Veeam expert on the barriers to digital transformation in ME

Veeam expert on the barriers to digital transformation in ME

Rick Vanover, Director of Technical Product Marketing and Evangelism at Veeam Software, tells Intelligent CIO what he believes are the current barriers to digital transformation in the Middle East

Rick Vanover, Director of Technical Product Marketing and Evangelism at Veeam Software, tells Intelligent CIO what he believes are the current barriers to digital transformation in the Middle East and how these can be overcome.

Digital transformation is now requisite for survival for all enterprises in the Middle East, across all industries. The exponential growth that we are going to see in data from connected devices and increased mobility will contribute to a greater strain on legacy IT systems. But this transformation is not straightforward, and requires healthy investment, with a clear strategy on data availability to underpin it.

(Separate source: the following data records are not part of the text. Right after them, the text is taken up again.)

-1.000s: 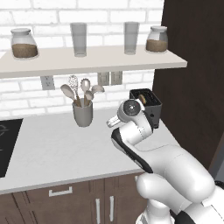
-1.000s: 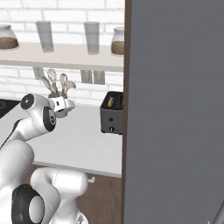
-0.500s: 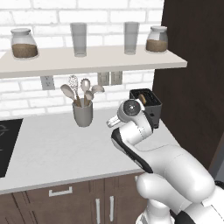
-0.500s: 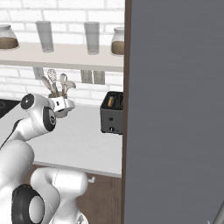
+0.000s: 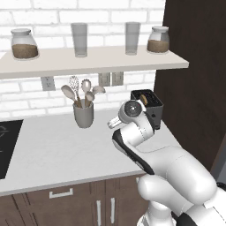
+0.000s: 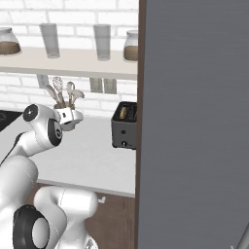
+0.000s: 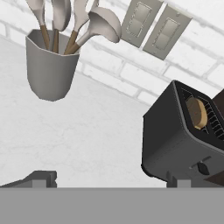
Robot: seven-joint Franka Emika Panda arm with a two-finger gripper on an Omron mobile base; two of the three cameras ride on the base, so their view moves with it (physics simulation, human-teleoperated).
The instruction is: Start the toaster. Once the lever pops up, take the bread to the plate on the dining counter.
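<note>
Counter (image 5: 53, 150): toaster (image 6: 124, 127) sits at back right corner, bread (image 7: 196, 112) in its slot. Gripper (image 7: 109, 181) spread wide, empty, short of toaster. First step pending: you must reach lever, press down.

The left base view looks forward and down from behind the arm's left, over the desk (image 5: 53, 150) toward the brick wall. The right base view faces the same wall from the arm's right, with a dark panel (image 6: 194, 121) close against its right half. Both share the toaster (image 5: 148, 106), cup (image 5: 83, 115) and shelf (image 5: 88, 62). The hand view sits low and near the desk, tilted, facing the cup and toaster.
</note>
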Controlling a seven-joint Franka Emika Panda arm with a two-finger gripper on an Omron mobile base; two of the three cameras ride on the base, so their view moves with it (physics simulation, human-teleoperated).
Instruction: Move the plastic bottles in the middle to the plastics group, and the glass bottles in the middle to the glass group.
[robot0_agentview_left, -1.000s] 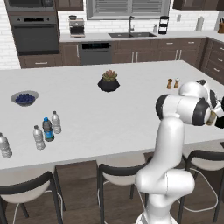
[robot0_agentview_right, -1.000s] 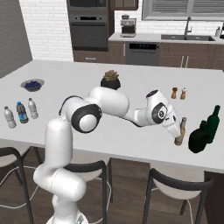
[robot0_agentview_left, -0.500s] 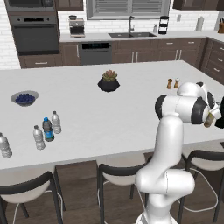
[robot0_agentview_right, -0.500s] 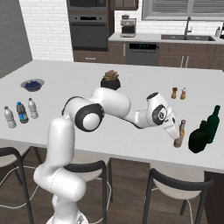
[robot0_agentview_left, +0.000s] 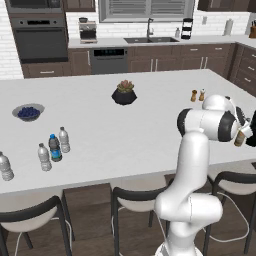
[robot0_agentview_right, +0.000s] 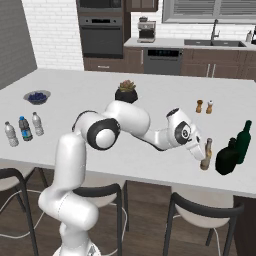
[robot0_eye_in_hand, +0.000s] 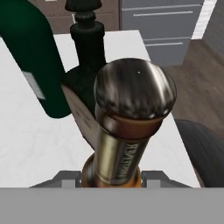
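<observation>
The amber glass bottle (robot0_agentview_right: 205, 155) was clamped in the end effector (robot0_agentview_right: 201, 152), the jaws drawn together low on its neck, as the hand view's close look at the metallic cap (robot0_eye_in_hand: 135, 89) confirmed. It was held just beside the two dark green bottles (robot0_agentview_right: 236, 149), at nine o'clock from them near the table's (robot0_agentview_right: 150, 95) edge, apparently because the glass group stood there and the bottle belonged with it. Whether its base touched the table could not be told. Well apart, at the other end, the blue-capped plastic bottle (robot0_agentview_left: 54, 147) and two clear water bottles (robot0_agentview_left: 44, 156) were left standing, judged to be awaiting sorting toward the lone water bottle (robot0_agentview_left: 5, 166) at eight o'clock from them.
</observation>
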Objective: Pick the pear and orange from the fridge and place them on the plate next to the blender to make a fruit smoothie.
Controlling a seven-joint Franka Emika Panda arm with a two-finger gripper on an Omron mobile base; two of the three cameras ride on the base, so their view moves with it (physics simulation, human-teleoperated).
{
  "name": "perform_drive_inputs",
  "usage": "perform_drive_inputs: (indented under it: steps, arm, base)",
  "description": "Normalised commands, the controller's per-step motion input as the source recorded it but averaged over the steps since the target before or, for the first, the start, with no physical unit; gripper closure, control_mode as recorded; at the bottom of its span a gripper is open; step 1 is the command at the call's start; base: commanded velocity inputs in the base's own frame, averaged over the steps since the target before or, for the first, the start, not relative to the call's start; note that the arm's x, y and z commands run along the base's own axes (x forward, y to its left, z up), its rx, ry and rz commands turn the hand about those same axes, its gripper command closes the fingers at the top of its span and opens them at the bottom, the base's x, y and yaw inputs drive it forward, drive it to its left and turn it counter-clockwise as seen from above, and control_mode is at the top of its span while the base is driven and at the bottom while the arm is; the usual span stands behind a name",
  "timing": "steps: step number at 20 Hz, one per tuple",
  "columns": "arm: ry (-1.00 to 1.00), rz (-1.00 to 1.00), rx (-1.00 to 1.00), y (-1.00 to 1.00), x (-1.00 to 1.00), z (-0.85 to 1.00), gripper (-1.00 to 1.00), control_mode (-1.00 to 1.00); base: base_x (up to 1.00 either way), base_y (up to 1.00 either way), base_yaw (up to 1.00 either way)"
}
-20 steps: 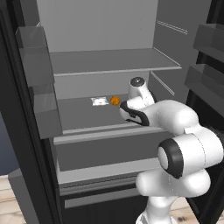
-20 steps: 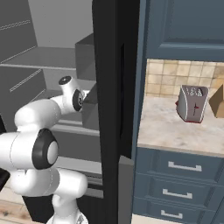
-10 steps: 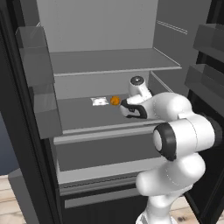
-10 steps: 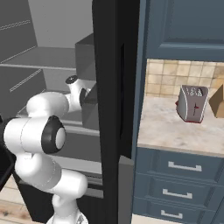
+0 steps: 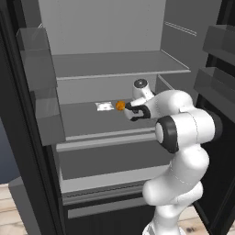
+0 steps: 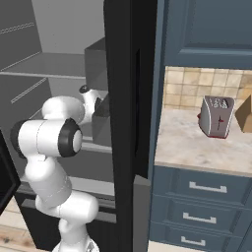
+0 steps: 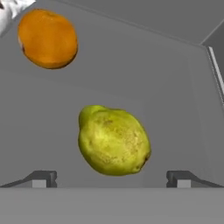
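Observation:
The fridge [image 5: 106, 64] stands open, and my arm reaches onto its middle shelf. In the hand view the yellow-green pear [image 7: 113, 141] lies on the grey shelf just ahead of my gripper [image 7: 111, 178]. Its fingertips [image 7: 43, 178] stand wide apart on either side of the fruit and do not touch it. The orange [image 7: 48, 38] sits farther back and to the left. From the left base view the orange [image 5: 120, 105] shows right by my gripper [image 5: 130, 112], whose hand hides the pear. The plate and the blender are out of view.
A white packet [image 5: 104, 106] lies on the shelf behind the orange. Door bins [image 5: 43, 87] line the left door and more bins [image 5: 215, 82] the right. Beyond the black fridge door [image 6: 129, 98], a counter [image 6: 192, 147] holds a toaster [image 6: 216, 116] above blue drawers [image 6: 206, 187].
My arm has stretched deeper into the shelf, and the hand has shifted slightly left toward the fruit. The fruit has not moved.

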Motion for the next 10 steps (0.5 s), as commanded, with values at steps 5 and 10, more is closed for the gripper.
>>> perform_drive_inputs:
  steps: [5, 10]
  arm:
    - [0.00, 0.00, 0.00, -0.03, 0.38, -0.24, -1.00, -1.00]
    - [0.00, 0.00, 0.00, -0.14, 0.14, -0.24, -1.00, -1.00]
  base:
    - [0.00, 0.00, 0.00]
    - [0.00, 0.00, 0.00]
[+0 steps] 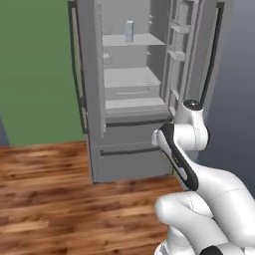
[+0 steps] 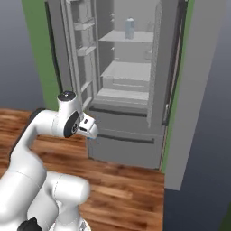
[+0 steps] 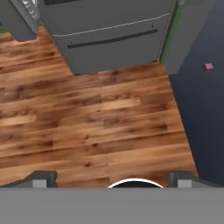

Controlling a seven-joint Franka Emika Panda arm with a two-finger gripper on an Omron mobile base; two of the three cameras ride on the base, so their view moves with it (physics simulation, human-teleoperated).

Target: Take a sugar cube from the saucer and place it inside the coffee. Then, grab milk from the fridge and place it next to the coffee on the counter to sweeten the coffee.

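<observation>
Closest to the cameras, the white Franka arm with dark joints (image 1: 196, 174) is folded up over its base, the upper links bulging low and the forearm rising to a rounded wrist that bends over and points down at the floor in front of the fridge; in the right base view the same wrist (image 2: 72, 119) sits at mid-left with a short white hand block jutting toward the fridge's lower drawer. The two-finger gripper (image 3: 113, 179) looks straight down at the brown wood-plank floor (image 3: 96, 127); its two small dark finger tips (image 3: 41, 178) stand far apart at opposite sides of the hand view, jaws spread wide, with nothing between them and nothing touched. No writing or label can be read anywhere. Beyond the hand stands the tall grey steel fridge (image 1: 124, 159), its wide bottom drawer shut and both upper doors swung open, showing pale inner shelves and door racks. The slim upright pale blue-white milk carton (image 1: 129, 31) stands alone on the top shelf, toward the back (image 2: 130, 28), well apart from the gripper. A green wall (image 1: 35, 69) lies behind the fridge, and a small pink block (image 3: 208, 66) shows off to the side in the hand view.
</observation>
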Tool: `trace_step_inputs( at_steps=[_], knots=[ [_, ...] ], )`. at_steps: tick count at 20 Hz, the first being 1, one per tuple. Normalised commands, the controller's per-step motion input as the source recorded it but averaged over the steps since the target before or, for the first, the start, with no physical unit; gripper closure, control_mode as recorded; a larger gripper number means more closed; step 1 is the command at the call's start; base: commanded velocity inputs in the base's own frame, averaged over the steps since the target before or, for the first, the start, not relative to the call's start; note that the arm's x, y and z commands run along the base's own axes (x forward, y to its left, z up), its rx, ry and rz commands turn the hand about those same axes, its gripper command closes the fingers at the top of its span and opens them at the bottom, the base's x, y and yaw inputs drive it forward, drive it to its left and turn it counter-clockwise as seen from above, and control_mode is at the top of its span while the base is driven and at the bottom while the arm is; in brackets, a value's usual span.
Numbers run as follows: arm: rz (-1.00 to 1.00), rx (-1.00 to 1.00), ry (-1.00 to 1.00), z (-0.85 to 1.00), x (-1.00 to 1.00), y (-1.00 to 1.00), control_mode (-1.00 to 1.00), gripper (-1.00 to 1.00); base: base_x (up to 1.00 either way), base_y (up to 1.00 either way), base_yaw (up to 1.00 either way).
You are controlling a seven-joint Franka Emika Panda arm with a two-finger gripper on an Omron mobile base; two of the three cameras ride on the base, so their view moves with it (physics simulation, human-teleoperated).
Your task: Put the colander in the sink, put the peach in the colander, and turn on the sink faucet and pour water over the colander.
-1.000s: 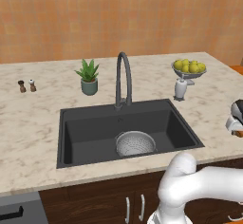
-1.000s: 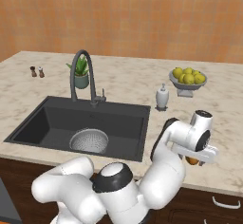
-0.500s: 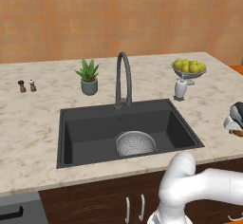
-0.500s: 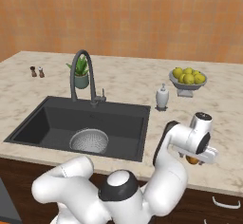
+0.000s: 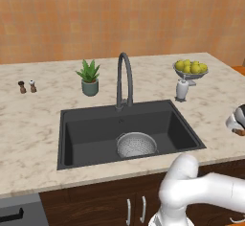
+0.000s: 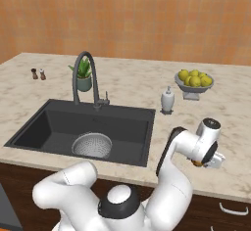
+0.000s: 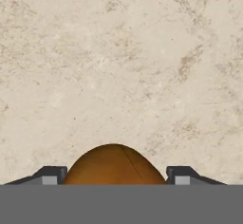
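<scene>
In the hand view the peach (image 7: 112, 165) sits squarely between the claw (image 7: 114, 174) tips on the counter (image 7: 142, 76); whether they grip it cannot be told. The colander (image 6: 91, 144) waits in the sink (image 6: 54, 122), toward nine o'clock.

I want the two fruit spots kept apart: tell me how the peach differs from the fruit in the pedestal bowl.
The peach is orange-brown; the bowl fruit is yellow-green. The peach is a single fruit lying on the counter between the gripper fingertips; the bowl fruit is heaped in a raised bowl near the wall. Both are rounded fruit to the sink's right.
</scene>
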Motion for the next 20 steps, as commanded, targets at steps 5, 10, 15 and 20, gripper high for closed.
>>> trace_step_inputs(
  at_steps=[5,10,15,20],
  knots=[
    [0.01,-0.14,-0.05,0.79,-0.07,0.95,-1.0,1.0,0.0,0.0,0.0],
    [0.07,-0.11,0.03,0.63,0.0,1.0,-1.0,1.0,0.0,0.0,0.0],
    [0.28,-0.05,-0.01,0.19,0.04,0.99,-1.0,1.0,0.0,0.0,0.0],
    [0.3,-0.08,-0.01,0.02,0.17,1.0,-1.0,1.0,0.0,0.0,0.0]
  ],
)
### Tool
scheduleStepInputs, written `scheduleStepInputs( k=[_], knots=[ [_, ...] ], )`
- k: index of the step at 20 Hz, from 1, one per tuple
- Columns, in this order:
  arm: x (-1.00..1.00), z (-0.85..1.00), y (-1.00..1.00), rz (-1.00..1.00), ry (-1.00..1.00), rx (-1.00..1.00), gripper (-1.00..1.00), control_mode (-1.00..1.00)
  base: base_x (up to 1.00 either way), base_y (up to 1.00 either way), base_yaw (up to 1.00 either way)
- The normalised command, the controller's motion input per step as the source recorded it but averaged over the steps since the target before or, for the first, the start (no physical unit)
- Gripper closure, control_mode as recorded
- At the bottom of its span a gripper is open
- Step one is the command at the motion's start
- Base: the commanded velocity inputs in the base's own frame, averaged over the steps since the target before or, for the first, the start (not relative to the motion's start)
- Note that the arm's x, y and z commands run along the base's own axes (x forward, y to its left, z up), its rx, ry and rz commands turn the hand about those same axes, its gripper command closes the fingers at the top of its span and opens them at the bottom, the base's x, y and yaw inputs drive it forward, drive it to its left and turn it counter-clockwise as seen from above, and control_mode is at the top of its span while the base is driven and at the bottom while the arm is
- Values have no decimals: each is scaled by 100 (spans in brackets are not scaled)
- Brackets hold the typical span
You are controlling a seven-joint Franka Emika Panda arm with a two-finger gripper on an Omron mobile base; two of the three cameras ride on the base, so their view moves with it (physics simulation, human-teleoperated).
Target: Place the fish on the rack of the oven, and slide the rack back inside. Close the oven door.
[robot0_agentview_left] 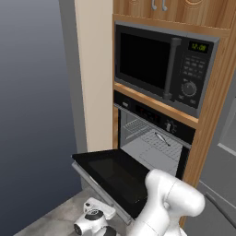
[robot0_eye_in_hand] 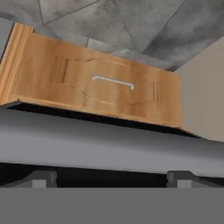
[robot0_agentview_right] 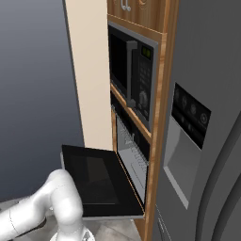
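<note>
Oven door [robot0_agentview_left: 115, 177] hangs open and level, the fish [robot0_agentview_left: 162, 138] already lying on the rack [robot0_agentview_left: 154, 145] inside the oven [robot0_agentview_left: 152, 138]; the door, probably stiff, hinged and heavy, is best pushed up from under its front edge by the wide-open, empty gripper [robot0_eye_in_hand: 109, 175].

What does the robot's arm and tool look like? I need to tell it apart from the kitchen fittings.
The arm is glossy white, built of rounded, bulbous tube segments; it shows likewise in the right base view. Low in the left base view, a white hand segment with a dark grey ring joint is visible. The tool's fingertips are small, dark grey blocks. No cables or markings are visible.
</note>
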Motion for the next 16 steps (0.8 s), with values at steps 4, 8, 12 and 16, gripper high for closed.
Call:
scheduleStepInputs(
  k=[4,8,12,16],
  knots=[
    [54,-100,-31,-3,3,-5,-100,-100,0,0,0],
    [44,-100,-46,-8,0,-4,-100,-100,0,0,0],
    [-1,-100,-7,-2,-12,-6,-100,-100,0,0,0],
    [-39,-100,38,0,-30,-7,-100,-100,0,0,0]
  ],
)
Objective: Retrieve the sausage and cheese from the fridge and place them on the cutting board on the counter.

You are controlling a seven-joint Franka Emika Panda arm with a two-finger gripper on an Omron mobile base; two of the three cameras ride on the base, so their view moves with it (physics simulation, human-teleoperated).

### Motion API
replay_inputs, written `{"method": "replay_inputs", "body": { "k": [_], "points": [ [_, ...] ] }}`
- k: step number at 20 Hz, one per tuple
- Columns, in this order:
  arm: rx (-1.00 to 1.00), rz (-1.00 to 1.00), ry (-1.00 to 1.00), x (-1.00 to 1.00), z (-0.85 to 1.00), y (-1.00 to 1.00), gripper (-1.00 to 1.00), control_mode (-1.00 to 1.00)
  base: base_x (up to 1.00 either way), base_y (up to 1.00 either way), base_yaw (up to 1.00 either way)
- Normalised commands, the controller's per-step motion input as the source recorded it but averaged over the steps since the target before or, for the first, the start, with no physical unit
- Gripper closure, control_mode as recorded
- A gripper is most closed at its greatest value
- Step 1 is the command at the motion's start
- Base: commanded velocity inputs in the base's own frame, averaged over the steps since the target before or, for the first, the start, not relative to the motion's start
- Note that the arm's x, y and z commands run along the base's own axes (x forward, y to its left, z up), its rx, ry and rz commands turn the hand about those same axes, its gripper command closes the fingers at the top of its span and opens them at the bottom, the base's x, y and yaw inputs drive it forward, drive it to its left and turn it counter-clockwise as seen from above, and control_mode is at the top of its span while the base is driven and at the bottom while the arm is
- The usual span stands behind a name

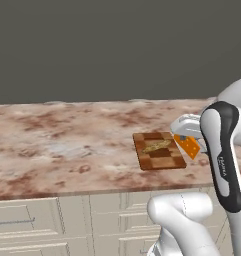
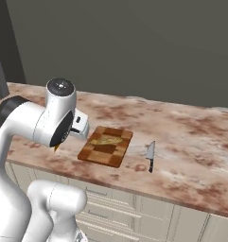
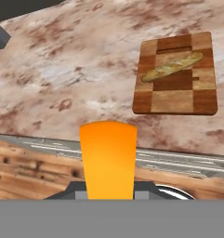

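The two-finger gripper (image 3: 108, 197) is closed on the small bright orange wedge of cheese (image 3: 108, 158); the wedge sticks straight out from between the jaws toward 12 o'clock in the hand view. In the left base view the cheese (image 1: 188, 146) hangs in the air just off the 3 o'clock edge of the small dark brown checkered wooden cutting board (image 1: 159, 156), partly behind the white arm. It is held clear of the surface, probably so it can be carried over the board's rim and set down without dragging.

The board lies flat on the long mottled reddish-brown and beige stone counter (image 1: 67, 145), near its front edge, likely for easy reach. A tan-olive speckled oblong lump (image 3: 172, 66) already lies diagonally across the board's far half, so the near squares are the free landing space. No thin reddish-brown sausage can be made out on the board, so that half of the task looks undone, judging from this alone.

The hand view gives the board (image 3: 176, 76) at about 1 o'clock from the cheese, well apart, so a forward and sideways move seems needed. The right base view adds a grey-bladed, dark-handled kitchen knife (image 2: 150, 156) lying on the counter just beside the board's 3 o'clock side; there the arm covers nearly all of the cheese, bar an orange sliver.
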Motion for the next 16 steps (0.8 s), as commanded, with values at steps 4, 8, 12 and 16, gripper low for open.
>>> {"method": "replay_inputs", "body": {
  "k": [4,8,12,16],
  "points": [
    [0.00,0.00,0.00,0.00,0.00,0.00,1.00,1.00,0.03,0.00,0.00],
    [0.00,0.00,0.00,0.00,0.00,0.00,1.00,1.00,0.07,0.00,0.00],
    [0.00,0.00,0.00,0.00,0.00,0.00,1.00,1.00,0.04,0.00,0.00],
    [0.00,0.00,0.00,0.00,0.00,0.00,1.00,1.00,0.01,-0.01,-0.02]
  ]
}}
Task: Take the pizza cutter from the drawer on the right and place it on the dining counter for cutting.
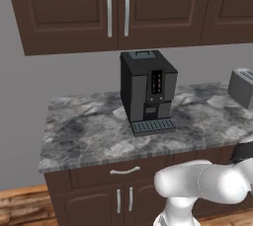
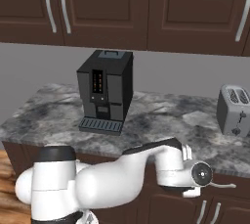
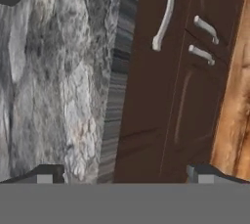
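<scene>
My gripper (image 3: 124, 176) is spread wide with nothing between the fingers; the two dark tips stand far apart, one over the stone top, the other over the cabinet front. I hang in front of the wall counter (image 1: 89, 131), just off its front edge, with my forearm folded low before the cabinets. The counter's left end drops off to bare wall and wooden floor (image 1: 20, 200), and the stretch of marbled top left of the coffee machine (image 1: 147, 92) is bare. The coffee machine stands near the middle of the top, set back from the edge, with upper cabinets (image 1: 118, 8) hanging over it. A toaster (image 2: 235, 110) sits well apart on the right. Below the edge, the drawer (image 1: 123, 170) with its curved silver handle is shut, and so are the doors beneath it. I cannot see the pizza cutter, nor what the closed drawer holds.
</scene>
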Tool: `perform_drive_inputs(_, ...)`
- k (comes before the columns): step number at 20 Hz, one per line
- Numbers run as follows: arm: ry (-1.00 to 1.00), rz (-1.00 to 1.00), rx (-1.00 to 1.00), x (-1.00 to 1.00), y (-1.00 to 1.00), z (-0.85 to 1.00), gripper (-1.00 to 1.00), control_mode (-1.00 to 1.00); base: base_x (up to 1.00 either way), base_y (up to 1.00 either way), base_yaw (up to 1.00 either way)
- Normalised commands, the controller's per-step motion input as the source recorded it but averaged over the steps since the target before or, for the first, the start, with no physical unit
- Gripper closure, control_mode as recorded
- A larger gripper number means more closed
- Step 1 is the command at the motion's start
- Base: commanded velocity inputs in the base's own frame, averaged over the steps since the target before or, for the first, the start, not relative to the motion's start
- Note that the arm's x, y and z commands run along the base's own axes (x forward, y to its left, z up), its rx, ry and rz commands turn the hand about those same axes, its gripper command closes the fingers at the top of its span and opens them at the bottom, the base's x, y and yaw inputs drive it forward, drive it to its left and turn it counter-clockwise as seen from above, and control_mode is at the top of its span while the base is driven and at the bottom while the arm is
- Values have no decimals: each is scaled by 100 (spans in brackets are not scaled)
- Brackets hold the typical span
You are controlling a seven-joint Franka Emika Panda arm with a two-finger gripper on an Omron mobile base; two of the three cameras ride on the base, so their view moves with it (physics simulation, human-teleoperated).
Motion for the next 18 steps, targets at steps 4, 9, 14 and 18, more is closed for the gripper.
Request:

Many businesses and processes simply cannot operate in a ‘manual mode’ today, this is the central theme of any headline outage – a clear digital dependency.

The modern enterprise needs to be anchored with key technologies provided by virtualisation, modern storage systems and cloud technologies in order to be fully transformative. Having 24.7.365 access to data, services and applications must be the narrative thread that continually drives the digital transformation story.

This is where the sophisticated deployment of cloud technologies fits into transforming the enterprise from legacy to future-proofed. It’s not simply about adopting cloud as a whole, but investing in the right areas. Not enough enterprises are yet leveraging the lower cost and flexibility benefits of the public cloud, and there’s still an assumption that data must be kept on-premise due to perceived security issues.

Enterprises must go beyond simple application testing in the public cloud environment. It’s about using hybrid cloud in a way that benefits the individual organisation, and its workloads. For example, a university may choose to move some of its workloads to the public cloud – to benefit from its scale and responsiveness – at particularly busy times during the year, as it knows it will be dealing with a vast influx of data that an on-premise setup may not handle. But examples like this – of deploying a hybrid cloud model to leverage the respective merits of public and private infrastructures to transform the business – is still too rare.

The biggest challenge to adopting new technologies on the road to digital transformation can be a combination of people, processes and problems. The people (whether it be users or IT staff) can have objections to change or possibly do not have the bandwidth to take on another technology. Processes suffer a similar challenge in that there may be compatibility issues; especially with legacy applications. These create problems when it comes to adopting a new technology; as the migration processes can be difficult and many organisations need a compelling value to make the effort worthwhile.

In my practice, I advocate that the effort of change is worth it when you consider key benefits – such as a better Availability experience. This is a fundamental driver for many changes. For example, an organisation may need a robust disaster recovery strategy, but in order to get there some legacy applications need to change. They can’t have the rich disaster recovery experience without key modernisations; this becomes a business discussion: Can the legacy technologies give the business the Availability experience they need?